Lei no Rio de Janeiro passou a exigir o uso de sacolas reutilizáveis em supermercados
Um lei estadual em vigor no Rio de Janeiro mudou de forma definitiva a rotina de supermercados como o mundial, Zona Sul e outras redes. A norma passou a exigir o uso de sacolas reutilizáveis ou produzidas com materiais renováveis, substituindo as tradicionais sacolas plásticas feitas totalmente com petróleo.
A implementação da medida tem impacto positivo. De acordo com estimativas da Associação de Supermercados do Estado do Rio de Janeiro (Asserj), cerca de 16 bilhões de sacolas plásticas deixaram de ser produzidas desde que a legislação entrou em vigor.
Antes da mudança, os supermercados distribuíam aproximadamente 4 bilhões de sacolas plásticas por ano.
De acordo com informações da Folha de S. Paulo, com a medida, o consumiu caiu drasticamente para 80%.
Impacto ambiental expressivo
Cada sacola plástica convencional pesa, em médica, 10 e 12 gramas. Considerando a queda na distribuição, calcula-se que mais de 81 mil toneladas de plástico deixaram de ser descartadas no meio ambiente ao longo dos anos.
A proposta de lei partiu do deputado estadual Carlos Minc, que destacou os danos ambientais causados pelo uso excessivo de sacolas plásticas.
De acordo com o deputado, esses resíduos frequentemente acabam em rios, canais e no mar, provocando enchentes nas cidades e colocando em risco animais marinhos, como tartarugas e golfinhos, que podem ingerir ou ficar presos.
O que mudou nos supermercados
A legislação, aprovada em 2019, determinou que os estabelecimentos comerciais substituíssem as sacolas plásticas tradicionais por versões mais sustentáveis.

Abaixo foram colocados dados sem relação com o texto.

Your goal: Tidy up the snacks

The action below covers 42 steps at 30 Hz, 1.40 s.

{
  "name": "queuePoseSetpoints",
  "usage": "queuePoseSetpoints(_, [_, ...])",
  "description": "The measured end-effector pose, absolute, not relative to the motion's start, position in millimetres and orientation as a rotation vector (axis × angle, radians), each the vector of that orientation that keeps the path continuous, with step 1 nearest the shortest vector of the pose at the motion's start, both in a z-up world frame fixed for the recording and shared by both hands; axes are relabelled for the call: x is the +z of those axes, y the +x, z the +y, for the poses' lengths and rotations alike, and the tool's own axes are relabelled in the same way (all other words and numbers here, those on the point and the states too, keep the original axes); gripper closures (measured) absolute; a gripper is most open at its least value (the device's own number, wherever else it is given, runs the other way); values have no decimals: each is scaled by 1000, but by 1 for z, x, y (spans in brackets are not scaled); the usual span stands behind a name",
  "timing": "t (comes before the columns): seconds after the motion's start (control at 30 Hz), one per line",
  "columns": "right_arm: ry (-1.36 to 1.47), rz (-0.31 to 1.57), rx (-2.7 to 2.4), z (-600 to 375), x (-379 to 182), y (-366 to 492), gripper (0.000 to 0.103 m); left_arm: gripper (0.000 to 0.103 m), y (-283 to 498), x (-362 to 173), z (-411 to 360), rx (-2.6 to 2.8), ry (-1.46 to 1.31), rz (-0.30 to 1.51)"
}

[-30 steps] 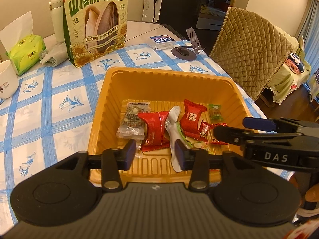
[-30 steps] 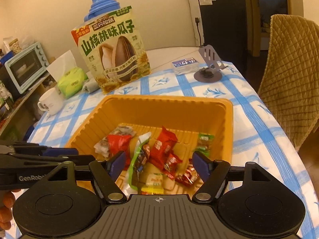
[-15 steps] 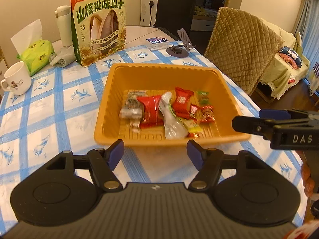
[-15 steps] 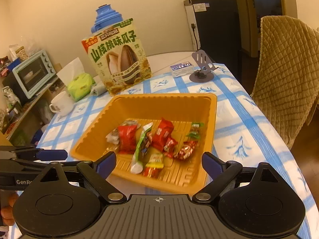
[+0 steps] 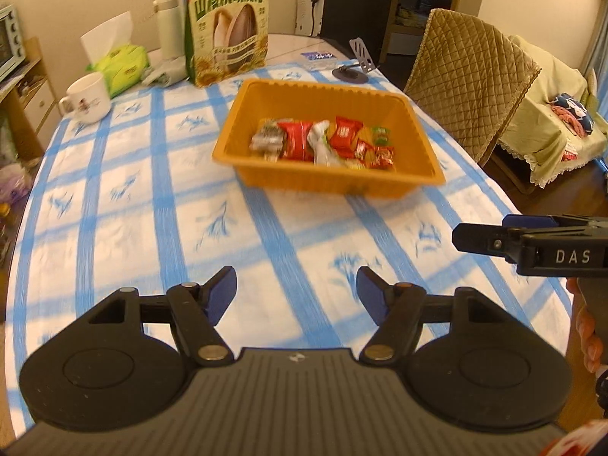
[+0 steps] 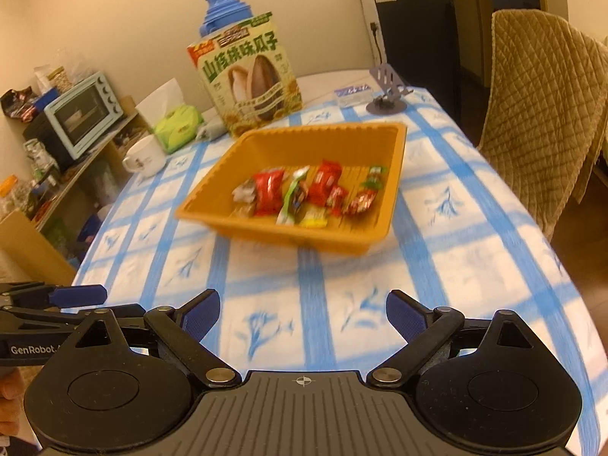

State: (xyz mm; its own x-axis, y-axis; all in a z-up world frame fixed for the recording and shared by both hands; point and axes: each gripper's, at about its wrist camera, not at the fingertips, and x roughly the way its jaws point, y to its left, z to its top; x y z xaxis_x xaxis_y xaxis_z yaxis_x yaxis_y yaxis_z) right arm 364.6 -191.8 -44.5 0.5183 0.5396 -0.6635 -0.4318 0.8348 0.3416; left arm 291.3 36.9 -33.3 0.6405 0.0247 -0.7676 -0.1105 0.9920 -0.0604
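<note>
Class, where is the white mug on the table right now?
In the left wrist view, the white mug stands at the table's far left edge, beside the green tissue pack.

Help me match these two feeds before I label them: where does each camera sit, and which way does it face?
Left wrist: on the left claw, looking down across the table at the orange tray; the right claw and fingers show at right.
Right wrist: on the right claw, facing the same tray from further right; the left claw shows at left.
Shared: tray, snacks, sunflower seed bag, white mug.
</note>
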Motion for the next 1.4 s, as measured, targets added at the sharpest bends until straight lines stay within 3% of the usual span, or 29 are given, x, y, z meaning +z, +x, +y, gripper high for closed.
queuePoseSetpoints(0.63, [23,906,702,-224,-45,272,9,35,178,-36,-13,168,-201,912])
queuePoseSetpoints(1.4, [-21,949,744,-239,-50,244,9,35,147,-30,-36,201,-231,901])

De acordo com informações do portal G1, a implementação ocorreu em etapas:
- Junho de 2019: começou a primeira fase da lei. Os supermercados passaram a oferecer sacolas produzidas com pelo menos 51% de material renovável, em substituição as sacolas feitas totalmente do pretóleo
- Período de adaptação: os consumidores ainda podiam receber até duas sacolas gratuitas por compra, enquanto se acostumavam com o novo modelo
- Seis meses depois: cerca de 1 bilhão de sacolas já haviam saído de circulação
De acordo com a Associação de Supermercados do Rio, essa foi a maior retirada de sacolas plásticas do varejo brasileiro em tão pouco tempo.
A medida representou cerca de 25% do total distribuído anualmente no Rio de Janeiro.
Estado pioneiro na mudança
Além disso, na época, o Rio de Janeiro tornou-se o primeiro estado brasileiro a proibir a distribuição indiscriminada de sacolas plásticas em estabelecimentos comerciais.
Além de reduzir a poluição, as novas sacolas reutilizáveis também oferecem maior resistência e capacidade de carga, incentivando os consumidores a utilizá-las várias vezes e diminuindo ainda mais a geração de resíduos.
Por fim, a lei transformou a relação dos consumidores com as compras do dia a dia, incentivando o uso consciente de embalagens.